On January 18, 1971, “The Russian Bear” Ivan Koloff accomplished the unthinkable. He defeated WWWF World Champion Bruno Sammartino for the World Championship at Sammartino – and WWWF’s – hallowed hall, Madison Square Garden, ending Sammartino’s over seven year reign at the top. Throughout that reign, Sammartino had fought off attempts from such wrestling icons as Freddie Blassie, Gorilla Monsoon, Shohei “Giant” Baba, The Crusher, Gene Kiniski, The Sheik, Killer Kowalski, as well as another recently departed Legend, George “The Animal” Steele. But the Russian Bear proved too much and the World title became property of the “enemy”.

Bruno vs Koloff (Photo:

Alas, Koloff proved to have been a transitional champion for the company, despite his great success as one of the company’s top heels. Back then, heels rarely held titles for long – the real money was in the hero champions. With Sammartino taking some time off, the WWWF had already built up Peurto Rican star Pedro Morales as their next face of the company and 21 days after taking the title from Bruno, Koloff lost to the new rising Latino. Koloff would remain a main event star with the company, but by the year’s end, Koloff departed the WWWF after a three year run with the company, heading to the larger territorial waters of the National Wrestling Alliance (NWA).


He immediately became a star with the territories – he unsuccessfully challenged AWA World Champion Verne Gagne in 1972 – but found his greatest success with Jim Crockett‘s NWA region, Mid-Atlantic Championship Wrestling, where he was a 4-time Mid-Atlantic Heavyweight Champion 3-time Mid-Atlantic Television Champion, along with numerous tag team reigns. And while he was primarily a Mid-Atlantic and other NWA territorial property, he still made the odd return to the WWWF, with occasional rematches throughout the 70’s against his former foe, Bruno Sammartino.


In the 1980’s, with Jim Crockett’s Mid-Atlantic assuming more and more control over the entire NWA brand (and shortly before becoming World Championship Wrestling (WCW)), Koloff would form the villainous faction, The Russians, as the Cold War from the 60’s became even greater in the 1980’s with the constant threat of nuclear attack being spouted in the media.
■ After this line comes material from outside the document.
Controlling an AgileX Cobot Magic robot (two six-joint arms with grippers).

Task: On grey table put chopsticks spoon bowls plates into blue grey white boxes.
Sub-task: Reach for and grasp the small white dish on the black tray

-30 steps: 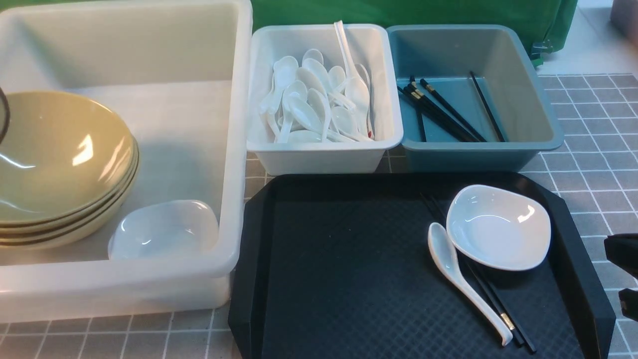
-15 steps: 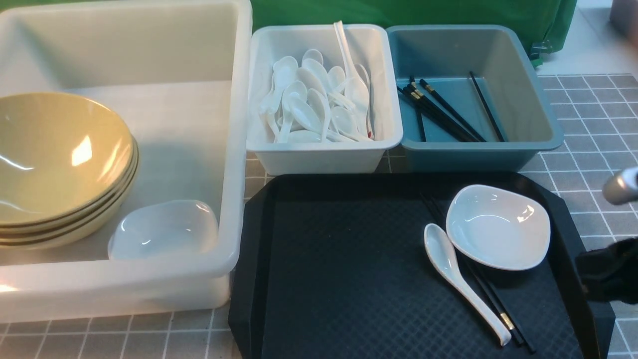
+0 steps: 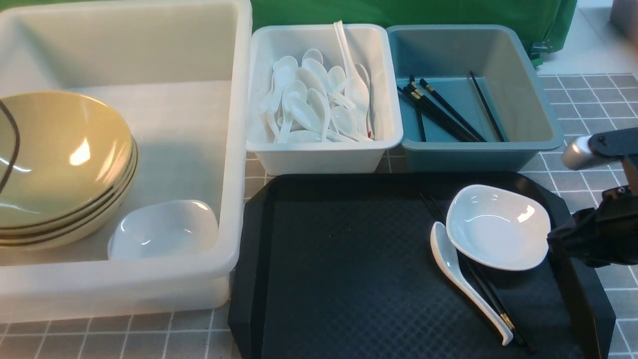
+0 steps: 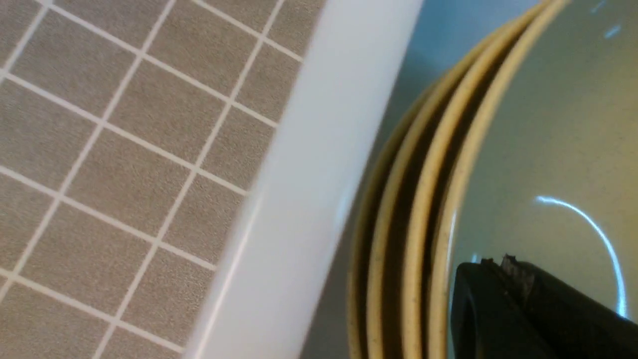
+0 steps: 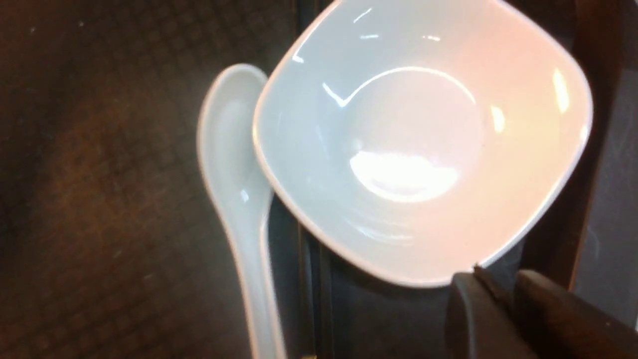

Paired with his “nephew” Nikita Koloff as well as another comrade from the Motherland, Krusher Kruschev (an early gimmick by Barry Darsow, before he went on to Demolition Smash and Repo Man). The Russians would have memorable feuds with the likes of The Road Warriors (Hawk & Animal) and recently announced WWE Hall of Famers The Rock N’ Roll Express (Ricky Morton & Robert Gibson), to name a few.


In the early stages of WCW in the late 80’s, Koloff moved to more of a managerial role, as a “coach” for Paul Jones‘ Army, handling The Barbarian and Warlord as the Powers of Pain. They once again feuded with the Road Warriors, but when the Powers of Pain jumped ship to Vince McMahon Jr.‘s WWF in 1988, Koloff left the company shortly after. Koloff would find work in both ECW (he was on the first card in 1992) as well as Smokey Mountain Wrestling, before ultimately retiring in 1994.


Ivan Koloff may not have been the first wrestler to cash in on the Russian enemy stereotype, but he was definitely one of the first to make such an impact on a national scale – his triumph over Bruno Sammartino in 1971 was scandalous to many. But ultimately, his greatest battle would be his last, as he succumbed to a long battle with liver cancer this morning, at the age of 74.

On behalf of the entire Last Word on Pro Wrestling staff, we offer our condolences to the entire Perras family and to the friends and fans of the Russian Bear around the world.